Although he conceded that he had "confuse[d] the terminology of the day by thinking Roosevelt's call for supplanting old-age pensions referred to Social Security," Fund downplayed his distortion of Roosevelt while simultaneously providing false cover for himself and Hume:
Former Social Security commissioner Robert Ball properly notes that I did confuse the terminology of the day by thinking Roosevelt's call for supplanting old-age pensions referred to Social Security. Instead, he was referring to the need to replace an early welfare program for the elderly with Social Security.
But at no point did Mr. Hume or I claim that FDR would have endorsed Mr. Bush's private accounts. We were correct in noting that FDR had proposed a voluntary program to allow people to buy annuities.
But both Hume and Fund strongly suggested that Roosevelt would support Bush's plan to partially privatize Social Security. As Media Matters for America has previously documented when Fund distorted Roosevelt's words in the February 4 edition of the OpinionJournal.com's "Political Diary," he asserted that Roosevelt's "call for the establishment of Social Security directly anticipated today's reform agenda." Similarly, on the February 3 edition of Fox News' Special Report with Brit Hume, Hume suggested that Senate Democrats were being hypocritical by invoking Roosevelt to oppose Bush's plan for private accounts:
HUME: Senate Democrats gathered at the Franklin Roosevelt Memorial today to invoke the image of FDR in calling on President Bush to remove private accounts from his Social Security proposal. But it turns out that FDR himself planned to include private investment accounts in the Social Security program when he proposed it.

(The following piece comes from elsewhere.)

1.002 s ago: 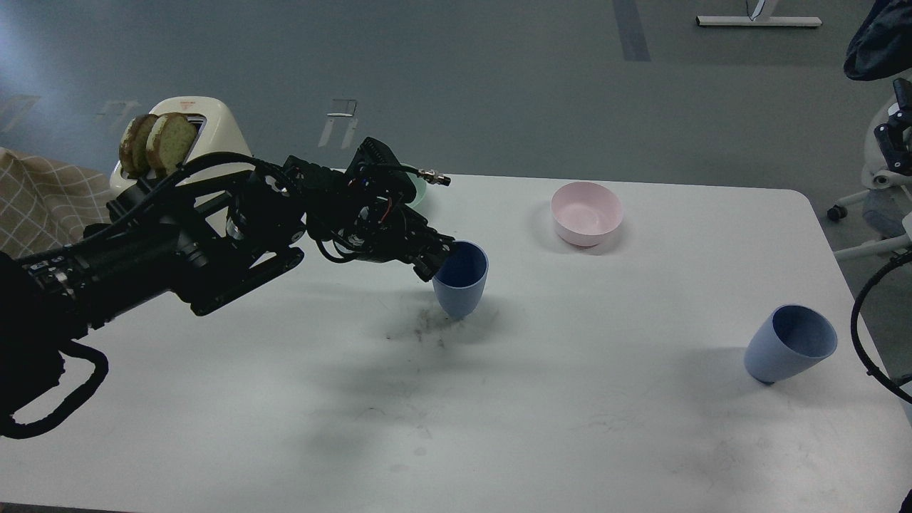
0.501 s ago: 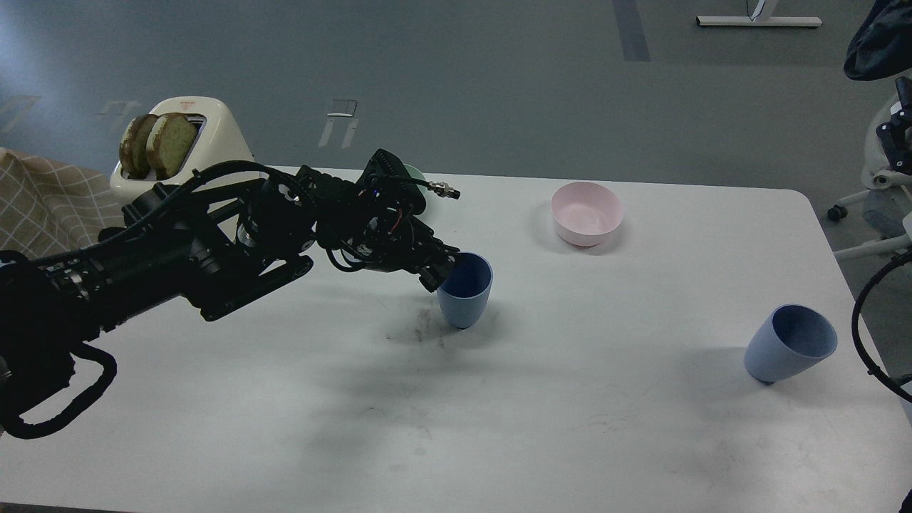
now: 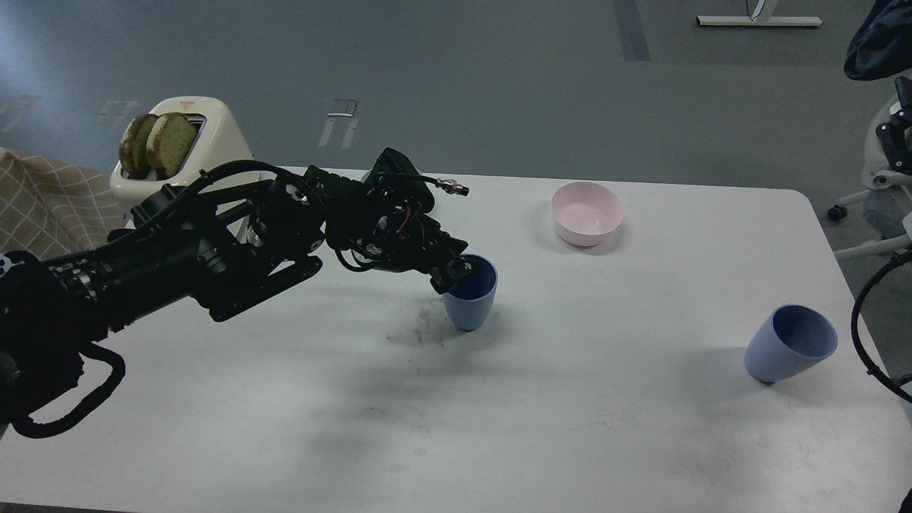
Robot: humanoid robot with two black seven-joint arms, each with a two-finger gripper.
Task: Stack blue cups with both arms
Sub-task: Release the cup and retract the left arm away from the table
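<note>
One blue cup (image 3: 473, 308) stands upright near the middle of the white table (image 3: 570, 427). My left gripper (image 3: 452, 273) reaches in from the left and pinches this cup's near-left rim, with one finger inside the cup. The second blue cup (image 3: 788, 350) stands alone at the table's right side, leaning towards the right. My right gripper is out of view; only a black cable loop (image 3: 861, 313) shows at the right edge.
A pink bowl (image 3: 586, 214) sits at the back right of centre. A cream toaster (image 3: 206, 132) with two bread slices (image 3: 158, 142) stands at the back left, behind my left arm. Dark smudges (image 3: 420, 329) mark the table left of the held cup.
My left gripper has moved right and slightly towards me, and the cup it holds by the rim has moved with it. The right cup has not moved.
</note>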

Even after recognizing that Roosevelt's plan for voluntary contributory annuities would not divert money from Social Security payroll taxes, Fund's March 14 column continued to mislead readers about Roosevelt's attitude toward private accounts by asserting that Roosevelt recognized the importance of some form of "private plans" supplementing the basic Social Security system. As Media Matters has noted, Roosevelt's concept of "voluntary contributory annuities" did not resemble "private plans." Although that component of Roosevelt's plan did not pass through Congress, the plan would have placed income generated from the government's sale of voluntary "annuity certificates" to workers "into the trust fund along with the payroll taxes collected under the mandatory [Social Security] program," and "would guarantee the purchasers a definite amount of income" or guaranteed benefit level, as Edwin Witte, executive director of the Committee on Economic Security, noted during 1935 congressional hearings on Roosevelt's Social Security bill.
As Media Matters documented, Hume's original distortion of Roosevelt prompted Air America radio host Al Franken and Roosevelt's grandson and former Social Security associate commissioner James Roosevelt Jr. to call on Hume to resign. In an article in the March 2005 edition of The American Prospect, former Clinton Labor Secretary Robert Reich -- who witnessed the Roosevelt distortion firsthand on the February 4 edition of Fox News' The Big Story with John Gibson -- described it as illustrative of the difficulties in trying to get the "Republican propaganda machine" to be held accountable:
This is just one example of how the Republican propaganda machine is lying to the American people about Bush's plan for Social Security, just as it has lied about so much else. FOX News' many distortions are mirrored on other yell-television cable networks, on right-wing radio, and on the editorial pages of The Wall Street Journal. It's a formidable machine.